# Information supplied
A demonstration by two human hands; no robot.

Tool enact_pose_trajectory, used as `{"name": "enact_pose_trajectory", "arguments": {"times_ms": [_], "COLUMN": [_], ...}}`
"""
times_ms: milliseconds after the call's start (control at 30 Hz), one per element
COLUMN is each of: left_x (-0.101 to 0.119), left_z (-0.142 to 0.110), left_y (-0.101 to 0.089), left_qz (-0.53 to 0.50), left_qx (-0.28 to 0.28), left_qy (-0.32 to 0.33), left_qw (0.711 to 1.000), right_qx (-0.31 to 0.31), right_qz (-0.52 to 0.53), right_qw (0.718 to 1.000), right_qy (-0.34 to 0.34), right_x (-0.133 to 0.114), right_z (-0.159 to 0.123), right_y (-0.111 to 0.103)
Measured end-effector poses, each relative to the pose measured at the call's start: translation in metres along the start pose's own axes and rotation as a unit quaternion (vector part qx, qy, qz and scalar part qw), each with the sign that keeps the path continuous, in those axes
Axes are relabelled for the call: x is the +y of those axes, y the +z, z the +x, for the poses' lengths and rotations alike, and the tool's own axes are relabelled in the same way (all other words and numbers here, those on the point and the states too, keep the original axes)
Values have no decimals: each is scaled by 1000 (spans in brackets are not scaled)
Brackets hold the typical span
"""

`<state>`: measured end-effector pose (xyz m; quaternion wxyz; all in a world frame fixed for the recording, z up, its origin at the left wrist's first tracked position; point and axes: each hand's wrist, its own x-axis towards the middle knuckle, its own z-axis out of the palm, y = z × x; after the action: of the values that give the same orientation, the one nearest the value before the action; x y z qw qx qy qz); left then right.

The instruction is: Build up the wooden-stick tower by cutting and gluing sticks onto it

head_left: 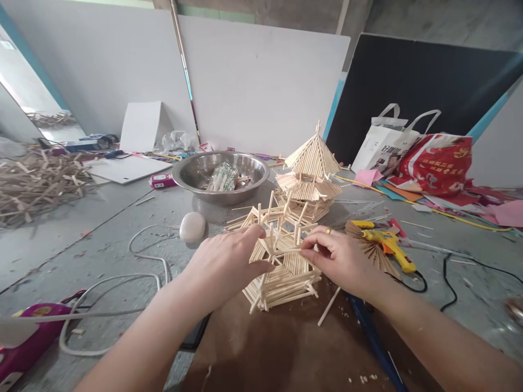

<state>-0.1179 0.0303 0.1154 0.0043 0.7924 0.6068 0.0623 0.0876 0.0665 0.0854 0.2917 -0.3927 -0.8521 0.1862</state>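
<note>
A small hexagonal model of pale wooden sticks [281,296] stands in front of me on a brown board [261,348], several short posts rising from it. My left hand [231,256] grips its left side, thumb and forefinger around the upper posts; the other fingers are hidden. From the right, my right hand [345,258] pinches the end of a thin wooden stick [289,251], which lies level across the top of the model and reaches a post near my left thumb. Just behind rises a taller stick pagoda [312,158] with a pointed roof.
A steel basin [192,182] holding a plastic packet [224,177] sits behind left. On the right lie a yellow glue gun [392,247] with its cord and blue-handled pliers [373,340]. A white cable [157,277] loops at left, near a white rounded object [192,227].
</note>
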Motion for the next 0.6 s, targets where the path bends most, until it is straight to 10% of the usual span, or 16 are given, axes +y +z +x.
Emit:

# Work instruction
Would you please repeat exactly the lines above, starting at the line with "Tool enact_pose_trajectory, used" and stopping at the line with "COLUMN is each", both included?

# Final answer
Tool enact_pose_trajectory, used as `{"name": "enact_pose_trajectory", "arguments": {"times_ms": [_], "COLUMN": [_], ...}}`
"""
times_ms: milliseconds after the call's start (control at 30 Hz), one per element
COLUMN is each of: left_x (-0.101 to 0.119), left_z (-0.142 to 0.110), left_y (-0.101 to 0.089), left_qz (-0.53 to 0.50), left_qx (-0.28 to 0.28), left_qy (-0.32 to 0.33), left_qw (0.711 to 1.000), right_qx (-0.31 to 0.31), right_qz (-0.52 to 0.53), right_qw (0.718 to 1.000), right_qy (-0.34 to 0.34), right_x (-0.133 to 0.114), right_z (-0.159 to 0.123), right_y (-0.111 to 0.103)

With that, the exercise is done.